A Comissão Nacional de Protecção de Dados (CNPD) ordenou ao Instituto Nacional de Estatística (INE) para suspender o envio de dados dos Censos “para os EUA ou outros países terceiros sem nível de protecção adequado”.
Na sua deliberação, emitida após “algumas queixas sobre as condições de recolha de dados do Censos através da Internet, a CNPD procedeu a uma rápida investigação, tendo concluído que o INE recorreu à empresa Cloudflare para a operacionalização do inquérito censitário, que prevê no seu contrato a transferência de dados pessoais para os EUA”.
Desta forma, a empresa “está directamente sujeita à legislação norte-americana de vigilância para fins de segurança nacional, a qual lhe impõe a obrigação legal de dar acesso irrestrito às autoridades dos EUA aos dados pessoais que tenha na sua posse ou à sua guarda ou custódia, sem que possa disso dar conhecimento aos seus clientes”.
A CNPD recorda que o Tribunal de Justiça da União Europeia se pronunciou relativamente a esta legislação, considerando-a “uma ingerência desproporcional nos direitos fundamentais dos titulares dos dados, à luz do Direito da União, não assegurando, por isso, um nível de proteção de dados essencialmente equivalente ao garantido na UE”.
A decisão judicial obriga as autoridades nacionais de protecção de dados, como a CNPD, “a suspender ou a proibir transferências de dados”. Embora essa obrigação não pareça existir relativamente aos dados clínicos das aplicações de rastreamento de contactos no combate ao Covid-19 e que enviam dados para a Apple e Google, neste caso a CNPD nota que “estão em causa dados pessoais de um universo quase total dos cidadãos residentes em território nacional, incluindo dados sensíveis como os relativos à religião ou à condição de saúde”.
Segundo disse o INE, “todos os dados provenientes da recolha dos Censos 2021 são alvo de validação e posterior tratamento, o que inclui a necessária anonimização de qualquer referência individual”. A instituição garantiu ainda que “a Cloudflare presta ao INE apenas serviços de desempenho e segurança”, e “não presta serviços de alojamento”, pelo que “não há alojamento de dados fora do INE, quer em geral, quer no caso dos Censos em particular”.
A decisão da Comissão surge após mais de metade dos alojamentos já ter respondido aos Censos 2021, apontando que as respostas são “relativas a mais de 6,5 milhões de pessoas, titulares de dados”. Em notícias desta terça-feira, aponta-se que o INE “recebeu mais de 2,4 milhões de respostas durante a primeira semana do período censitário que começou a 19 de Abril” relativas a “mais de cinco milhões de pessoas e a maioria (92%) foi dada através da Internet”.
Além da questão da manutenção, potencial transferência para os EUA e segurança dos dados pessoais, o processo do Censos tem sido criticado pela escassez na recolha de dados ou pela “invisibilidade das pessoas lésbicas, gay, bissexuais, ‘trans’ e intersexo“.
Para entender porque foram diminuídas as questões em vários desses domínios, há que recuar até ao anterior modelo de recenseamento exaustivo, porta-a-porta.
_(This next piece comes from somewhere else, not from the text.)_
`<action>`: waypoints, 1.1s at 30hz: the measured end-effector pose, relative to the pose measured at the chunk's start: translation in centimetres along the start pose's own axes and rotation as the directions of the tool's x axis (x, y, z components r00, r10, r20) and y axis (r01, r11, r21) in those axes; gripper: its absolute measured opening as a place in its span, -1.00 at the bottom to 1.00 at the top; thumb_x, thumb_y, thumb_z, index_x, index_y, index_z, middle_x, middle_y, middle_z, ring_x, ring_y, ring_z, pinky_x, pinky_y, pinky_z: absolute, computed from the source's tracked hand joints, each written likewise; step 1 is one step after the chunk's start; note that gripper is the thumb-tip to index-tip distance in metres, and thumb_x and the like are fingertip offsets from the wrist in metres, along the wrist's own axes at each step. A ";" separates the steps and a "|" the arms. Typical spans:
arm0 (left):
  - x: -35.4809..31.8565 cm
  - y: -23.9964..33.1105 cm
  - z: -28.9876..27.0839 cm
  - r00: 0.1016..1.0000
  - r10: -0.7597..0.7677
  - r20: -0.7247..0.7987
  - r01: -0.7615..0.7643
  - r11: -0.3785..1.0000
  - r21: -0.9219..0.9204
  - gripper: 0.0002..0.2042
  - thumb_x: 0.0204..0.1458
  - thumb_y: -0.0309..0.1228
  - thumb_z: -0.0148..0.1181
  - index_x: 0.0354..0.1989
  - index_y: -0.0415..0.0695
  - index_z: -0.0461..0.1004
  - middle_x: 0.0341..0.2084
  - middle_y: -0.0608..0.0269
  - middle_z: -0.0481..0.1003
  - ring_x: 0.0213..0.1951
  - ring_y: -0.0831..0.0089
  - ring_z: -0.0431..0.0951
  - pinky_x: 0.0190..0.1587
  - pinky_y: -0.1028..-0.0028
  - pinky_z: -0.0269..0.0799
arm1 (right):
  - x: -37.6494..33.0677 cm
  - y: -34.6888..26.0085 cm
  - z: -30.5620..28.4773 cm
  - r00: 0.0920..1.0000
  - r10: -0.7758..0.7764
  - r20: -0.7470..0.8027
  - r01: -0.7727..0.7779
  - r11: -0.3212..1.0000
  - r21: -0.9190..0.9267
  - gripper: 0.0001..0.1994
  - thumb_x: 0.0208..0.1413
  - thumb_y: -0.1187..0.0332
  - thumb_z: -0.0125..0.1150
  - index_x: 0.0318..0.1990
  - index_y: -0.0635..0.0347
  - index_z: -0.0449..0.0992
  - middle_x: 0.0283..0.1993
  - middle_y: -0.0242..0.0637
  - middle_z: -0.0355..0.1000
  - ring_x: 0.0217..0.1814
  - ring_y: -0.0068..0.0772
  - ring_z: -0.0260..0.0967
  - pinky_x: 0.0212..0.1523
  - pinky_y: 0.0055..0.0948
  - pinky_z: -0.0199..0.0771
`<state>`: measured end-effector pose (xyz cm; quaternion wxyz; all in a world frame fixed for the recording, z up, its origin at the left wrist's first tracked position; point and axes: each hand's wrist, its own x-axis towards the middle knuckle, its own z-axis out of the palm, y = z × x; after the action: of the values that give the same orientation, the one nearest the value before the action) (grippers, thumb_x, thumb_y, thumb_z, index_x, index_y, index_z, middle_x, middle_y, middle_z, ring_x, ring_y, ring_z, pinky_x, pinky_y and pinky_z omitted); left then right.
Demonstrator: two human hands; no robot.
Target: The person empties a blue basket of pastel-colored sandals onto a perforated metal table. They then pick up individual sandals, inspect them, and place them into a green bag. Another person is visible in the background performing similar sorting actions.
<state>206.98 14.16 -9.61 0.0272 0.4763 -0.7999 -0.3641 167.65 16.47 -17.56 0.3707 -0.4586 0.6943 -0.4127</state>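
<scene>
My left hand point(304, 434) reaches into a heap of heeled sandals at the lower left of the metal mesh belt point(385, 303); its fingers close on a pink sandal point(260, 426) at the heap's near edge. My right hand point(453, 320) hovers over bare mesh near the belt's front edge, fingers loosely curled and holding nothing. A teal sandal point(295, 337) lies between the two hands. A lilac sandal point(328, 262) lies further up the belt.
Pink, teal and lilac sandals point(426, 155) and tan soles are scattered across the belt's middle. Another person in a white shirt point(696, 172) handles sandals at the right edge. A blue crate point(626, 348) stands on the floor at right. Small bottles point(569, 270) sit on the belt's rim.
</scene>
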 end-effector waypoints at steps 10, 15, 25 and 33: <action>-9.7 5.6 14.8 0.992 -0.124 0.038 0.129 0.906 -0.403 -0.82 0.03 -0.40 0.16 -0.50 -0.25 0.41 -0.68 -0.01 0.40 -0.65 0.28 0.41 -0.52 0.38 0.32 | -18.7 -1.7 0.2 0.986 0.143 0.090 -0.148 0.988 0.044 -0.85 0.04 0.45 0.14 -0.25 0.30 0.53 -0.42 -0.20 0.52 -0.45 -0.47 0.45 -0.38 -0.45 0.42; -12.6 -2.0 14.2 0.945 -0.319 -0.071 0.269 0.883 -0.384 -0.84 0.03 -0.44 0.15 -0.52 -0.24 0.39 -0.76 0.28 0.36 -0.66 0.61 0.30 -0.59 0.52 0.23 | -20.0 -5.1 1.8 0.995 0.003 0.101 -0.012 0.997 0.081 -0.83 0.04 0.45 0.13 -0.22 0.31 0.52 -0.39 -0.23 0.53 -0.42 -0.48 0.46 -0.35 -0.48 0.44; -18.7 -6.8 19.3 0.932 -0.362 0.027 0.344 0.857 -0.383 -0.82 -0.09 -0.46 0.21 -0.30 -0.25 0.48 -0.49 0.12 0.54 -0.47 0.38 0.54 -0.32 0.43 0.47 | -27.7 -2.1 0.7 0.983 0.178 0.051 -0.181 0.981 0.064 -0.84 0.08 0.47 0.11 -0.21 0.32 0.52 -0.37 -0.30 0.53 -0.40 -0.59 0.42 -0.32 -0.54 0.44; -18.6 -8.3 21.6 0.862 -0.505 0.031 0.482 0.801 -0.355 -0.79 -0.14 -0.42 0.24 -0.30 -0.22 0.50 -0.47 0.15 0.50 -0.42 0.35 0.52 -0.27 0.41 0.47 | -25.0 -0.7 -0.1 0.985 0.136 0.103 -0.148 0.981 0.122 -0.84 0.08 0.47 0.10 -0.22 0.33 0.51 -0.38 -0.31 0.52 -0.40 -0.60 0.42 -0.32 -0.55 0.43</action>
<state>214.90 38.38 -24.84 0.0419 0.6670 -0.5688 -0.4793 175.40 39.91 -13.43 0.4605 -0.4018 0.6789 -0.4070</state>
Há 12 anos, o decreto-lei 226/2009 estabeleceu que os Censos de 2011 deviam ser “os últimos a realizar em Portugal com recurso ao modelo censitário tradicional. Para esse efeito, os dados recolhidos ao longo da sua execução constituirão a base que permitirá, futuramente, efectuar a transição para um novo modelo censitário, menos pesado, dispendioso e capaz de disponibilizar informação com periodicidade mais curta do que a decenal”.
O objectivo era recolher os dados por outros inquéritos de fontes administrativas e agregá-los para se ter o retrato do País. A CNPD foi chamada a pronunciar-se, em 2014, sobre este modelo distribuído por diversos serviços ministeriais, que foi aceite pela Comissão.
Em 2018, a Proposta de Lei 152/XIII acabou por autorizar o Governo a estabelecer as normas e as competências distribuídas para o XVI Recenseamento Geral da População e o VI Recenseamento Geral da Habitação (Censos 2021). Neste âmbito, e tendo já sido aprovado o Regulamento Geral de Protecção de Dados (RGPD) em 2016, deviam ser removidos alguns limites do RGPD perante o processo censitário. Ao longo deste tempo, a CNPD pronunciou-se várias vezes sobre todo o processo.
[act.: Ministra diz que vai continuar a ser assegurada “a total proteção de dados” nos censos: A ministra de Estado e da Presidência, Mariana Vieira da Silva, garantiu esta quarta-feira que a segurança do ‘site’ dos censos não será afetada, indicando que vai continuar a ser assegurada “a total proteção de dados pessoais”.]